Required action =
An exact, line-by-line copy is needed, beginning at the line with "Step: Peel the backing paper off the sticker" and ending at the last line of the listing below.

=== Given material ===

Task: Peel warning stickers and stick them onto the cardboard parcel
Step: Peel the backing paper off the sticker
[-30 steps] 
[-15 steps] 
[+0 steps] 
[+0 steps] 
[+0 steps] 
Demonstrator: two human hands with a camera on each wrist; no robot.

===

Result of this task =
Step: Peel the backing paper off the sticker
[-30 steps] 
[-15 steps] 
[+0 steps] 
[+0 steps] 
[+0 steps] 
Demonstrator: two human hands with a camera on each wrist; no robot.

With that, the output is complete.